My customer is using SN74LVC2G14 for an application with topology as below.  The 3 meter cable is connected between two systems.

  TMC module output UART TX--> Inverter (SN74LVC2G14) --> Connector  --> 3 meter cable  --> Connector --> switch  (SN74LVC1G3157DCKR) --> SOC UART Port

They need this inverter here because the TMC unit UART is an invert of standard UART. 

With such implementation, the SOC UART Port can't detect the UART signal (19.2KHz) correctly, even though the UART waveform signal looks ok (before and after the 3 meter cable.)  But, if they add a 10kohm resistor to GND at the output of SN74LVC2G14, the test result becomes ok.

So, the questions would be

  1. Do you see any concern for such implementation?  Do they need a UART buffer to enhance the driving strength for the 3-meter cable?
  2. From above, which IC would we propose for this buffer?
  3. How can we explain the 10kohm resistor is helpful here?

Thanks!

Antony

  • 0
    TI__Guru* 97046 points

    Hi Antony,

    It's likely that the 3m cable is introducing some transmission line characteristics into the system, which typically produces a large amount of overshoot/undershoot at the distant end due to impedance mismatch (50Ω cable into high impedance CMOS input).

    By reducing the termination impedance to 10kΩ, the impedance match is improved and the ringing is reduced. If it is reduced enough for the system to operate properly, then I would say to go ahead with that design.  There is a useful document that discusses this in detail: Design Considerations for Logic Products

    SN74LVC2G14 or SN74LVC2G04 would be viable options for the inverter. There are also many other options depending on the required voltage - a 19.2kHz signal is no problem for any logic inverter (typically they can run into the MHz.
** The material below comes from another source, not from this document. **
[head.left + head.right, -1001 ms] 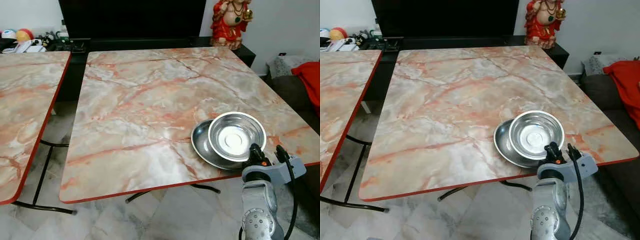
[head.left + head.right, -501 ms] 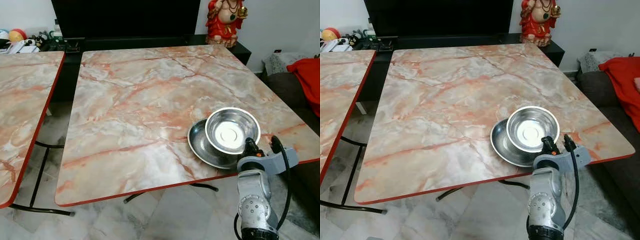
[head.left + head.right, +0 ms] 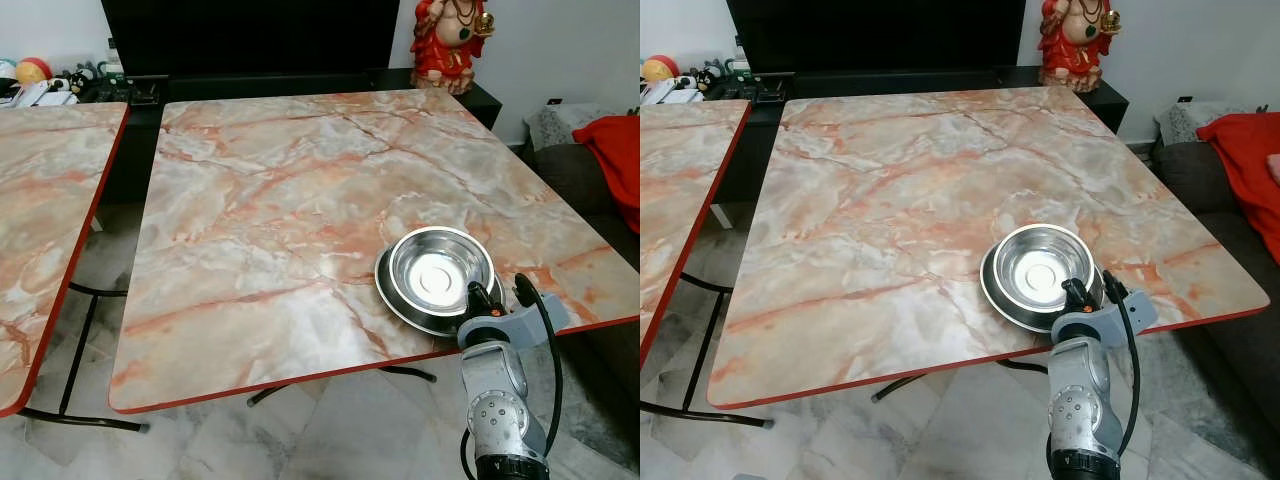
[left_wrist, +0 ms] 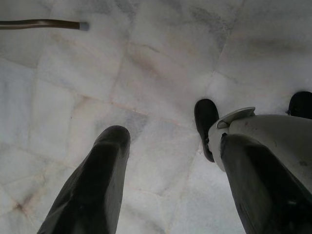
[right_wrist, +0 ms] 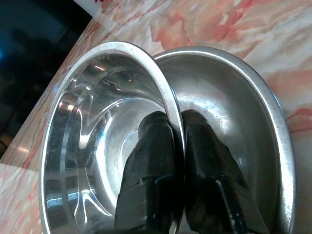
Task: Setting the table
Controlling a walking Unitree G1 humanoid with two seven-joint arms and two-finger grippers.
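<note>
On the marble table [image 3: 280, 190], near its front right edge, a small steel bowl [image 3: 438, 270] sits inside a wider steel dish [image 3: 392, 295]. My right gripper [image 3: 478, 298] reaches in from the table's edge and is shut on the bowl's near rim. In the right wrist view the two black fingers [image 5: 151, 141] pinch that rim, one inside the small bowl [image 5: 92, 146] and one over the wider dish [image 5: 239, 97]. My left gripper [image 4: 170, 139] hangs open over the pale floor tiles, holding nothing.
A second marble table [image 3: 50, 190] stands to the left across a narrow gap. Behind the tables are a dark cabinet and a red statue [image 3: 450, 40]. A sofa with red cloth [image 3: 615, 150] is at the right. My own foot [image 4: 207, 122] is on the floor.
The small bowl, held by my right gripper, has moved left and down, from overhanging the dish's right side to nesting within it. The camera has shifted slightly.
</note>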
  • 0 in reply to Emrys Maier
    TI__Genius 13480 points

    Hi Emrys,

    Thanks for your reply.  We have some discusiion here and not sure about some of the points you mentioned.

    1. Regarding "50ohm", do you assume the cable is usually implemented as 50ohm impedance?
    2. Regarding "high impedace CMOS input", does it mean SN74LVC1G3157DCKR has a high impedace CMOS input?
    3. Do you mean a possbile solution is to increase the imdance of cable/connector to 10kohm so that it can match SN74LVC1G3157DCKR input?  IF this is true, what can customer do to achieve this?

    Thanks

    Antony

  • 0 in reply to Antony Lin
    TI__Guru* 97046 points
    1. Yes, I assumed 50Ω impedance on the cable since that is a very common characteristic impedance for transmission lines - your cable could be higher or lower, but it would result in the same issues.
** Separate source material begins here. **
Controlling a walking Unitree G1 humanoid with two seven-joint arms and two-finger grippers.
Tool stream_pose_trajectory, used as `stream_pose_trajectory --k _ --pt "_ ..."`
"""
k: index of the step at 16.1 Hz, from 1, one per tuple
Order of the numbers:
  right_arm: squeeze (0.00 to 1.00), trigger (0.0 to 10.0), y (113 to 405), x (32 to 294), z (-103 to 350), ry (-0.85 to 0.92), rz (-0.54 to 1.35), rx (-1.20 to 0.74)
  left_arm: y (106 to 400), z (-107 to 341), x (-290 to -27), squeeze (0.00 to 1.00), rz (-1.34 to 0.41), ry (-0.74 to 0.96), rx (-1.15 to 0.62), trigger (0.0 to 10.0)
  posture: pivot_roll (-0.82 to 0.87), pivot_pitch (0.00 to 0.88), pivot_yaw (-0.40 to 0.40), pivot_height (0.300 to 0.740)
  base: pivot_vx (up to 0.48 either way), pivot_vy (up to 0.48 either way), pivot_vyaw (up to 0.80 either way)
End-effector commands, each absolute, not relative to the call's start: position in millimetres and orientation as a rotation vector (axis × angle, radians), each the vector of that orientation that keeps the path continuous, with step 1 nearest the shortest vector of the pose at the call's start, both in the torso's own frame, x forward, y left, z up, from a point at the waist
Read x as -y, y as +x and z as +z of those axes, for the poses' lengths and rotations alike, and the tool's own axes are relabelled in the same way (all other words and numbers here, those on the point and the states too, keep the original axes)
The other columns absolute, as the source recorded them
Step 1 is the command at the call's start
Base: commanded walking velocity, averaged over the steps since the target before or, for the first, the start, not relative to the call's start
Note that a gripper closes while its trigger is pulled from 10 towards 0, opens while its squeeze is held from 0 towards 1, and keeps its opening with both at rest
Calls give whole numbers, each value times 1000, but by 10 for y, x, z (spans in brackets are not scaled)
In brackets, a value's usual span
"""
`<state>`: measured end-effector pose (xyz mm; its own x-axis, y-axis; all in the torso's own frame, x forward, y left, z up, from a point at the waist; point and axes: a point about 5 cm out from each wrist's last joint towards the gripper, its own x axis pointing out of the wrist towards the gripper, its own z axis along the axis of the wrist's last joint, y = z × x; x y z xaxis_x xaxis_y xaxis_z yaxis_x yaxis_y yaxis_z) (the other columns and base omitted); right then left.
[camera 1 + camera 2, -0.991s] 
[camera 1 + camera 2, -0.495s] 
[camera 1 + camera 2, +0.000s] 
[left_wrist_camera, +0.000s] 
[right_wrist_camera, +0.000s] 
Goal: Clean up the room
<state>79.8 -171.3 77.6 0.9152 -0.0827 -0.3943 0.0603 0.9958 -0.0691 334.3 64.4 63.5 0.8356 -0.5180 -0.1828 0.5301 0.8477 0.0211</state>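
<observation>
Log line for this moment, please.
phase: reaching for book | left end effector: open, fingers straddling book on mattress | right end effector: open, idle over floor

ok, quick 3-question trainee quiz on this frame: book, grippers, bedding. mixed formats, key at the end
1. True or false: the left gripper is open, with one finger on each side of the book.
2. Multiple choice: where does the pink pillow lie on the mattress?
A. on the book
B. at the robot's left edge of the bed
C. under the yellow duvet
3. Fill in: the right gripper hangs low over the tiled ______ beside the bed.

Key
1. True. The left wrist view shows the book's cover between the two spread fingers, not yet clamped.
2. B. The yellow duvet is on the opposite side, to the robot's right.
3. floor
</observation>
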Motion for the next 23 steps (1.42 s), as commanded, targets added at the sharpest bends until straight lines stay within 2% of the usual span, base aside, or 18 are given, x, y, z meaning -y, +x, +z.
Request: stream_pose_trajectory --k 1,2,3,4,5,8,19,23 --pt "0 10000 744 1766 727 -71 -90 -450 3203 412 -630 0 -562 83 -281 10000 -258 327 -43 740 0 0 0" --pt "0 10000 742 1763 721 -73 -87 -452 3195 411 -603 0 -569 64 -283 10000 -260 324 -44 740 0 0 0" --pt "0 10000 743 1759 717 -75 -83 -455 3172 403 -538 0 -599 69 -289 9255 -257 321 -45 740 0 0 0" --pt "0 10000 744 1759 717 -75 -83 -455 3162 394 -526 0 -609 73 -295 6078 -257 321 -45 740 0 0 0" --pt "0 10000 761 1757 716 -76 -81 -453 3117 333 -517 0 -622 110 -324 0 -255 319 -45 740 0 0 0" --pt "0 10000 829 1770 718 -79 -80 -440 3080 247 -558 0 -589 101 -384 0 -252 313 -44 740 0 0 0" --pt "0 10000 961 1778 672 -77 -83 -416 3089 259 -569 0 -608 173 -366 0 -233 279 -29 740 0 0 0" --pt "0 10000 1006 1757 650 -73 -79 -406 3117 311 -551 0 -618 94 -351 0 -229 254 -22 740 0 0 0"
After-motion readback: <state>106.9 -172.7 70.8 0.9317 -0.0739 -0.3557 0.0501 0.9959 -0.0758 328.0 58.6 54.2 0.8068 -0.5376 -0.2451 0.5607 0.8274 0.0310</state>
    2. It depends on which input of the SN74LVC1G3157DCKR you are talking about -- the control input is a standard CMOS input, while the analog switch will either be high impedance or a short to the other side. Since I don't have a schematic or know how your system works, I have to assume that the logic signal will be going to a logic input at some point.

    3. No, the cable impedance is set. The 'termination impedance' is just a resistor to ground at the distant end of the cable (which you said they already have, or did I misunderstand?). The link I gave goes into details on why this is helpful.
  • 0 in reply to Emrys Maier
    TI__Genius 13480 points

    Hi Emrys,

    THanks for your reply.

    Regarding the 'termination impedance' at the distant end of the cable, do you mean they need to placed close to the input of SN74LVC1G3157DCKR, or close to output of SN74LVC2G14?  Currently they implement the 10kohm close to output of SN74LVC2G14.  Would this be helpful?  (They may not be able to change the design on the board with SN74LVC1G3157DCKR.)

    THanks!

    Antony

  • 0 in reply to Antony Lin
    TI__Guru* 97046 points
    I would think that placing at the distant end (the input to the SN74LVC1G3157 in this case) would be best.
  • 0 in reply to Emrys Maier
    TI__Genius 13480 points

    Hi Emrys.

    Customer try to place the 10kohm to GND at the input of SN74LVC1G3157 and it works.  SOme questions from customer as below,

    1. How can we judge if 10kohm is the best value for it?
    2. Customer didn't finsd waveform difference before/after adding 10kohm at the input of SN74LVC1G3157 (as shown below.)  Do you have any comments?

    Antony

  • 0 in reply to Antony Lin
    TI__Guru* 97046 points

    It looks like there is a reflection in the line causing a slight spike at about Vcc/2 - which can be problematic since that is the threshold voltage for most CMOS inputs. I would say that the best fix would be to add a Schmitt-trigger buffer at the distant end of the cable (prior to the SN74LVC1G3157).  This will eliminate any chance of the reflection causing a double trigger.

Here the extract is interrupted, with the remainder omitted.